McCormack suggested that looking at so-called restriction site associated DNA markers, sections of DNA that geneticists use (to oversimplify immensely) to find differences in DNA sequences, would have given biologists a look at differences in the coastal and non-coastal gnatcatchers' genomes that actually had some effect on the birds' phenotypes.

And McCormack isn't kidding when he says that current technology allows comparing thousands of genetic markers get a clear picture of the genetic differences between groups of organisms. In 2013, McCormack was lead author on a paper published on the online peer-reviewed journal PLOS One describing the results of comparing 1,541 genetic loci among 33 species of bird.

So why study just eight loci from conservative sections of the gnatcatchers' nuclear DNA? McCormack is blunt. "Fish and Wildlife left a loophole big enough for a lawyer to walk through. The agency said 'We want nuclear DNA studies before we make a decision to delist the gnatcatcher.' Zink's study allowed the lawyers to check that box. 'See, we did nuclear DNA.'"

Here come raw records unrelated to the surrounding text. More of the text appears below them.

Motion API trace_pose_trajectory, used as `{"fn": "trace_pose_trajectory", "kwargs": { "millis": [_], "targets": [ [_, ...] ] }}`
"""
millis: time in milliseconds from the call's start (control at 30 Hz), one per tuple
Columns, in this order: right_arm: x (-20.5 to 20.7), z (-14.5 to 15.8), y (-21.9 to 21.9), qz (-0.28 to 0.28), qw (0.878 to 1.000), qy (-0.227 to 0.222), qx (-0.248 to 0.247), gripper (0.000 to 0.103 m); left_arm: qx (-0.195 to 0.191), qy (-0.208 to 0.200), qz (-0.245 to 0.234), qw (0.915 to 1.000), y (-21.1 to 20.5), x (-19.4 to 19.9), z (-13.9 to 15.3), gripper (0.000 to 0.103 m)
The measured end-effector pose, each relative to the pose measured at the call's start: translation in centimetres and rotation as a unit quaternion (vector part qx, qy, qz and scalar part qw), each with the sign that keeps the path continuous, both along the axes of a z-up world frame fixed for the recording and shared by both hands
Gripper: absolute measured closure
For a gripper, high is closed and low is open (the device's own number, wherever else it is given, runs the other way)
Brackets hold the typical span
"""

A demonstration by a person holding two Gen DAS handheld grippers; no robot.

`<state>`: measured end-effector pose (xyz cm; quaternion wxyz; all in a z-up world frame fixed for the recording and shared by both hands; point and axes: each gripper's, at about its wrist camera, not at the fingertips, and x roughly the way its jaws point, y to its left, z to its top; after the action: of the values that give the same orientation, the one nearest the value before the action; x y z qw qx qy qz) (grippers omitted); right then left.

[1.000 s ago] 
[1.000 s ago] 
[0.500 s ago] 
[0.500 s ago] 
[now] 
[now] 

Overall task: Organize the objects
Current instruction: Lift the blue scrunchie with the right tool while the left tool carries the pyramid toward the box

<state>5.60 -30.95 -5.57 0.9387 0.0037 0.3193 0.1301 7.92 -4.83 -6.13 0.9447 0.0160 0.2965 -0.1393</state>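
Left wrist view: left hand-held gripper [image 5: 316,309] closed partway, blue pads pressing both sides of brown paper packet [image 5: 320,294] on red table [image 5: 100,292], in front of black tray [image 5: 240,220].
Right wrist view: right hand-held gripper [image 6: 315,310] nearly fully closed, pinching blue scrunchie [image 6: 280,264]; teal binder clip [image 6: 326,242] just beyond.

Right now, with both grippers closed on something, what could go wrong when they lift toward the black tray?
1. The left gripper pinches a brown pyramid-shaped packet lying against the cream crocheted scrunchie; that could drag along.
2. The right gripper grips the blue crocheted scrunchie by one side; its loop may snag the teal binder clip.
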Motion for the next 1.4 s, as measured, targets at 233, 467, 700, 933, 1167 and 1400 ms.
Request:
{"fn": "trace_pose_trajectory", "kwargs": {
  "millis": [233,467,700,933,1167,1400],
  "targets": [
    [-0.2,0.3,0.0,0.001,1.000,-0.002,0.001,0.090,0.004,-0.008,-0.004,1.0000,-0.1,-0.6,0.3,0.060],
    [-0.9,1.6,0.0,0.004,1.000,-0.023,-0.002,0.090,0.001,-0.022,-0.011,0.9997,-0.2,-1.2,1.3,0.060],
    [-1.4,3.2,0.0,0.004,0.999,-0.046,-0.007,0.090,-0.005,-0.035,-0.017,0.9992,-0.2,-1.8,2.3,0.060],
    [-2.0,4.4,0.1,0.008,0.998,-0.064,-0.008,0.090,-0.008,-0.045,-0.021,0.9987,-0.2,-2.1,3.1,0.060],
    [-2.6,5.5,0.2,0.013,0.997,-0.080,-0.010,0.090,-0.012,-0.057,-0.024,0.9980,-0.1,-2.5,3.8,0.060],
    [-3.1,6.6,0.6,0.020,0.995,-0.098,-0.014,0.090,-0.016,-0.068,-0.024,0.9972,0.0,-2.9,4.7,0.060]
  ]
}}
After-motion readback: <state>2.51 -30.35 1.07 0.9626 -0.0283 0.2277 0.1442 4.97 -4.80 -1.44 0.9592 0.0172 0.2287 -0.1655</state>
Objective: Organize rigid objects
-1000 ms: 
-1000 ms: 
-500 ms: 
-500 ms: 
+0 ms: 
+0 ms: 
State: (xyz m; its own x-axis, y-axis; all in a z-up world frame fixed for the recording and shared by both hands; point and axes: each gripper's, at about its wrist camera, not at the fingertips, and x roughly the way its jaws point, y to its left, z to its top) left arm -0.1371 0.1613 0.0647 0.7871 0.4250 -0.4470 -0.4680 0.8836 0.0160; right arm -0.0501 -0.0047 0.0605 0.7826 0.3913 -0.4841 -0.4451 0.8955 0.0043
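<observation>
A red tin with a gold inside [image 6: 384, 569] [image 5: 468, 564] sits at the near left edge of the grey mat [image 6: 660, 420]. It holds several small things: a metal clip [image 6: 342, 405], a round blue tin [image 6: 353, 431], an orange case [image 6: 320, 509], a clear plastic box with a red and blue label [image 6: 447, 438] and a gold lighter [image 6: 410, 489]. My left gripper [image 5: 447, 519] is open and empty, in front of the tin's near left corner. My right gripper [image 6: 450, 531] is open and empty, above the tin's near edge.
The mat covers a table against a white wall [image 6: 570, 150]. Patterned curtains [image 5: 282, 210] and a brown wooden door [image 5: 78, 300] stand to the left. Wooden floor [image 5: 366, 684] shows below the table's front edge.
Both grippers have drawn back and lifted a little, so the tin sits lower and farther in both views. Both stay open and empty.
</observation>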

In a letter to the editor published on the Los Angeles Times' website last week, McCormack was equally blunt in his assessment of the Zink paper, which was delivered to him for review at a different journal. McCormack's review of the paper was not positive.

"[T]he study did not use modern methods," wrote McCormack, continuing:

In my review, I was critical of the genetic markers and environmental characteristics the authors chose to assess whether the gnatcatchers were different from other populations. Their choices made it a foregone conclusion that the authors would find no evidence for distinctiveness. Instead of addressing my criticism, they apparently chose to resubmit their study to another journal in hopes of finding more sympathetic reviewers.

Zink's study was funded in part by grants from real estate developers, though Zink -- a biologist at the University of Minnesota -- maintains that the funding had no effect whatsoever on the study's conclusions. On his webpage, Zink writes that he doubts whether any bird subspecies actually exist at all. Which certainly makes his participation in the gnatcatcher debate interesting.

Regardless of the degree to which Zink's funding and/or personal scientific convictions either did or did not color his research, USFWS is legally obliged to make its decisions about listing and delisting species or subspecies based on the best available science.

That's the precise legal language: "best available science." In McCormack's PLOS One article, he and his co-authors determined that they got significantly "better available science" about the evolutionary family tree of birds when comparing 1,541 genetic loci than they did when comparing only 416 loci.

Whether a study of just eight loci represents the "best available science" on the coastal California gnatcatcher is up to USFWS to decide.